Katherine was taken to the nearby church of St Peter ad Vincula where she was laid to rest beside her cousin Anne Boleyn. And really, that should have been the end of her story.
Doomed from the End
In her life and long after her death Anne Boleyn was the Great Whore. Katherine Howard however managed to escape such censure. One ambassador described her as a ‘common harlot’ but while she was considered a scandal, contemporaries were quick to move on from her. Modern historians, however, have been far more vicious in their assessment of her. Prepare yourself for some really interesting takes.

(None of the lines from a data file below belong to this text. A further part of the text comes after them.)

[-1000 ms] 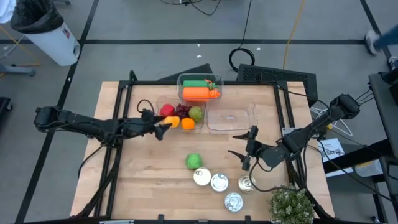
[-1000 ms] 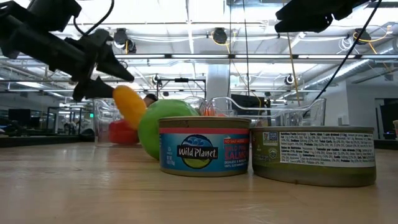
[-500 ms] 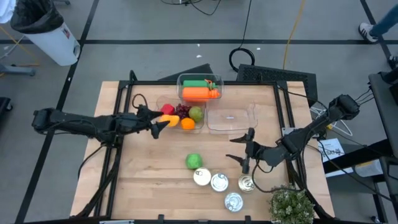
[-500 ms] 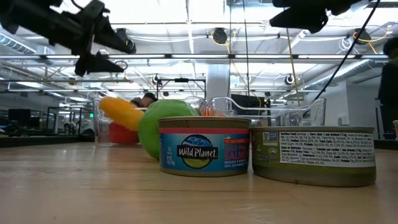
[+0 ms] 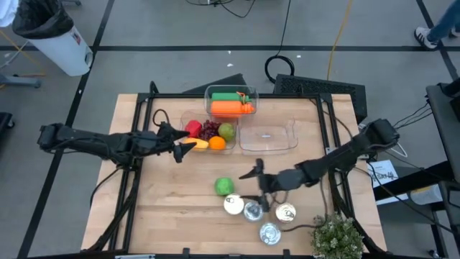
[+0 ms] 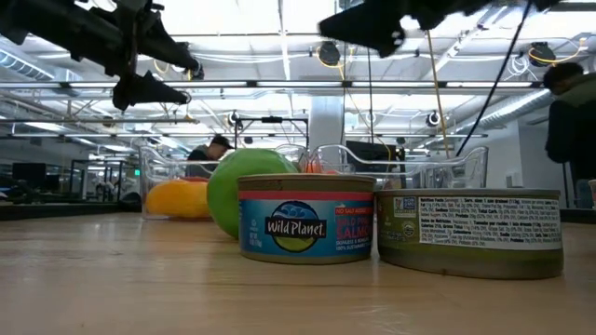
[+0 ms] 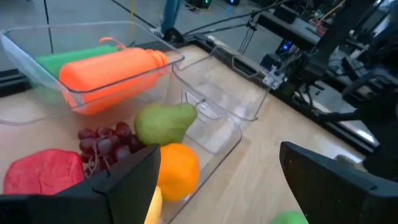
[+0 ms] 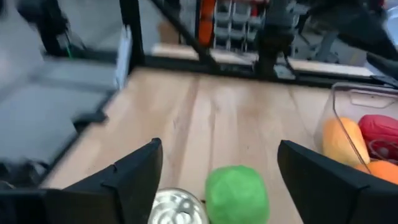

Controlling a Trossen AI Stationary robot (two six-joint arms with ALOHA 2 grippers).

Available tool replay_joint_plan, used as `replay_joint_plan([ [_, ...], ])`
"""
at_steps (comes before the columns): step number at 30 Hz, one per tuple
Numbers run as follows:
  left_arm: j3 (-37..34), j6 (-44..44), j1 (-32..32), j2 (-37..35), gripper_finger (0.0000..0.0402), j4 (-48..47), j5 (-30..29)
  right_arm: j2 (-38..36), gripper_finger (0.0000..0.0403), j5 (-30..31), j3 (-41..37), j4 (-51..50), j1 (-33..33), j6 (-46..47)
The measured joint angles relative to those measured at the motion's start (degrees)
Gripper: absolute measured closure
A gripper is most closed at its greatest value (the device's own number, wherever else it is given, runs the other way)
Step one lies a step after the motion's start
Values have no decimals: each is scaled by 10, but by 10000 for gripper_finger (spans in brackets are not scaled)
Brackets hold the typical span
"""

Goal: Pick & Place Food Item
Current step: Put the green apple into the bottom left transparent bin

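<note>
The yellow food item [image 5: 199,144] lies in the clear container [image 5: 188,124] at the back of the desk [image 5: 165,208], beside the red item [image 5: 192,128], grapes [image 5: 210,128], pear [image 5: 227,131] and orange [image 5: 217,143]. The left hand [image 5: 181,146] hovers just beside it, fingers spread and holding nothing. A second tub [image 5: 231,101] behind holds an orange piece and a green one. The right hand [image 5: 258,185] hangs over the front of the desk — fingers spread wide, empty — near the green ball [image 5: 224,186] and above the cluster of tins [image 5: 253,211]. An empty clear tub [image 5: 267,136] sits to the right of the fruit.
</note>
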Motion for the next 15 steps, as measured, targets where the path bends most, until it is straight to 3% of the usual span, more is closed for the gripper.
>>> replay_joint_plan([
  [8,0,-17,0,40,66,0,0,133,29,-1,191,-263,-53,-18],
  [15,0,-19,1,73,66,4,0,194,15,-26,233,-289,-82,5],
])
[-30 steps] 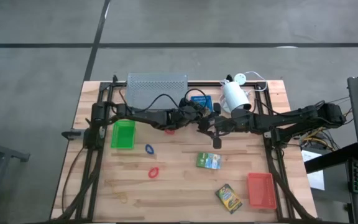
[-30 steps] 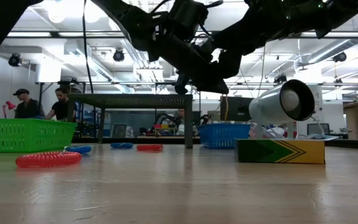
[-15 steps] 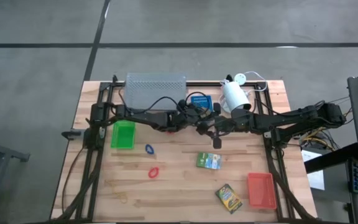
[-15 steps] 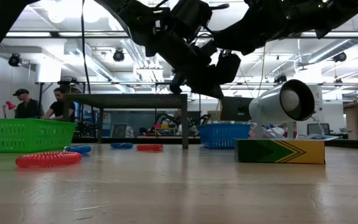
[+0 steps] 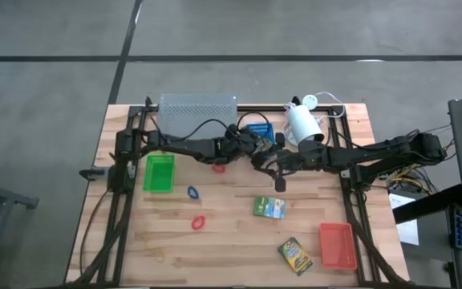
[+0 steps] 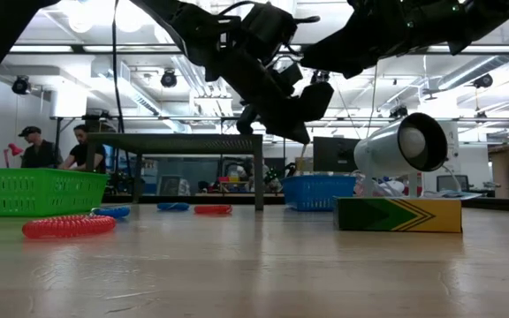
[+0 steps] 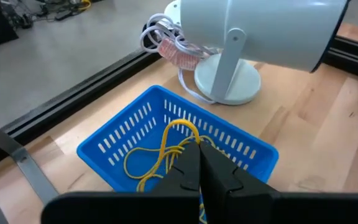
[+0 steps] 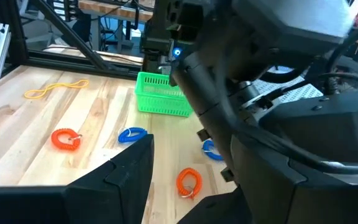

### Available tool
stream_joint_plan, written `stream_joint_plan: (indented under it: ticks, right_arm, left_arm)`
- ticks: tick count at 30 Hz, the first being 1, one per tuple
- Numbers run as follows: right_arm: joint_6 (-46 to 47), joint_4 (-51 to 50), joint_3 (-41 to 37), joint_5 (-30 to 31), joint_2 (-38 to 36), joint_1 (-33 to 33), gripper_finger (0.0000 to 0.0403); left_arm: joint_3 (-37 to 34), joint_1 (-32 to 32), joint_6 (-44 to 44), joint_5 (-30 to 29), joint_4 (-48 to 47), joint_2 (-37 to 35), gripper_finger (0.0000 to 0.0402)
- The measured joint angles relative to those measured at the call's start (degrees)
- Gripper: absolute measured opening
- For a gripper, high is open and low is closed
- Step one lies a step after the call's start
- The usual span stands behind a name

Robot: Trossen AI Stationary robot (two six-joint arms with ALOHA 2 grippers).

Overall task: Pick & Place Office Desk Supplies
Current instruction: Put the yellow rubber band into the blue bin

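Grey concrete floor point(image 5: 46, 96), wooden table point(image 5: 231, 241), ceiling lights point(image 6: 78, 18), two people point(image 6: 56, 146) behind

You are looking down on a wooden table point(image 5: 231, 249) standing on a grey concrete floor. A grey perforated metal shelf point(image 5: 197, 112) is sitting along its far edge, left of centre. A white lamp point(image 5: 303, 122) is resting at the far edge right of centre, its round base point(image 5: 310, 100) behind it and a white cable point(image 5: 331, 104) looping off toward the right. At table level you are seeing the lamp head point(image 6: 405, 146) facing forward. Two people point(image 6: 56, 148) are standing in the room beyond, at the far left.
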Motion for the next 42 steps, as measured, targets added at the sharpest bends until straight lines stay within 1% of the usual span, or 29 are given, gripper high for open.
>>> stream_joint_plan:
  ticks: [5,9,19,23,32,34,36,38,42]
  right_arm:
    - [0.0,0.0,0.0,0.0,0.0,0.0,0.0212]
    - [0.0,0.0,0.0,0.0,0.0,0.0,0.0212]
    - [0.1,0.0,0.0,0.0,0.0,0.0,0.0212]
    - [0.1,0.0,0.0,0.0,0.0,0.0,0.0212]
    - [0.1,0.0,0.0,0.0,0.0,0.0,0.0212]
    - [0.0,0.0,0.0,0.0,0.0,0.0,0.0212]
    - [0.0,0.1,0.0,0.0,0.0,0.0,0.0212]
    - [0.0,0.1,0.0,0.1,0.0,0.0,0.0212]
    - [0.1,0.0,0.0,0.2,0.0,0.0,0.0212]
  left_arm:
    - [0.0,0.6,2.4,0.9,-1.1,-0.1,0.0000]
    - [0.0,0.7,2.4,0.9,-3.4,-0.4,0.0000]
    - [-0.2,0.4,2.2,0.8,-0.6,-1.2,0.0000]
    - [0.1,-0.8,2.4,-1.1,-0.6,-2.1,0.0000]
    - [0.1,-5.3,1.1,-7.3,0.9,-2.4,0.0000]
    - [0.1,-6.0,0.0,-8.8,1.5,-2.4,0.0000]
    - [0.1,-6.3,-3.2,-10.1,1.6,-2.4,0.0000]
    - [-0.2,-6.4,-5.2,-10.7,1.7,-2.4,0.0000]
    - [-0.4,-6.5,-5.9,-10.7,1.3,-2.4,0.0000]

In his book, Tudor Queens of England, David Loades suggests that Katherine was only unfaithful because she wasn’t sexually satisfied with Henry. This is put across in his chapter ‘The Queen as Whore.’ For Alison Weir, she was “an empty-headed wanton”. For Julia Fox; a difficult and scheming woman who ensnared a vulnerable Henry, and to David Starkey, she is “a silly little slut.” In the interests of balance, one of the kindest interpretations comes from Antonia Fraser who suggests Katherine failed to grasp the seriousness of the role she had been elevated to which paired badly with her natural naivety. More recently, Conor Byrne reconsiders Katherine’s reputation and questions the impact popular media has had on her image. However, for the most part, we are given assessments much like this;
Modern interpretations of Katherine seem to be coloured by the idea that she deserved her punishment. No grace is extended to her on account of her age or situation. She should have known better and therefore is fair game to be dragged hundreds of years after the fact. But the above tweet demonstrates the much more casual and insidious misogyny that is inflicted on Katherine. The language used to describe her is often violent. Granted, not as violent as having one’s head chopped off, but words like ‘slut’, ‘scheming’, ‘wanton’, and ‘whore’ are insults more than they are descriptive.
Much has been made of the fact that Katherine was only interested in fashion and jewels as if that is proof that she was so frivolous as to be unsuited to the role of queen. It’s true that her royal husband showered her with gifts and Katherine relished in them. But it’s also true that this would have been the only time in her life she would ever have received such gifts. She had gone from being an inconvenient orphan to Queen of England. She likely had never seen such expensive things until she had come to court. Anne Boleyn and Jane Seymour were given similar gifts and took as much care with their appearance as Katherine did, but they have been deemed fashionable by history.
She had no interest in politics and even if she had, she was too young to participate. But this is also held against her. She wasn’t particularly educated so didn’t patronise intellectual pursuits. Instead, she liked dancing and music and without anything deeper to balance this, she is seen as entirely frivolous. This lack of interest in anything besides being youthful and gay is one of the things that attracted Henry to her. He wanted a young, pretty wife that he could spoil. He got a young, pretty wife that he could spoil, and after her execution history condemned her for being little more than a young, pretty wife, spoiled by her husband.
It is Katherine’s youth that inevitably counts against her. She has been deemed to be a silly little girl, which in most ways she probably was, but it doesn’t follow that she deserved to die for it. That she acted foolishly is undeniable, that she grasped the implications is debatable, but where Anne Boleyn has emerged in history as Henry’s great victim, Katherine seems to have taken her place as the truly Great Whore. Historians have spoken of her with far greater condemnation than Katherine’s contemporaries ever did.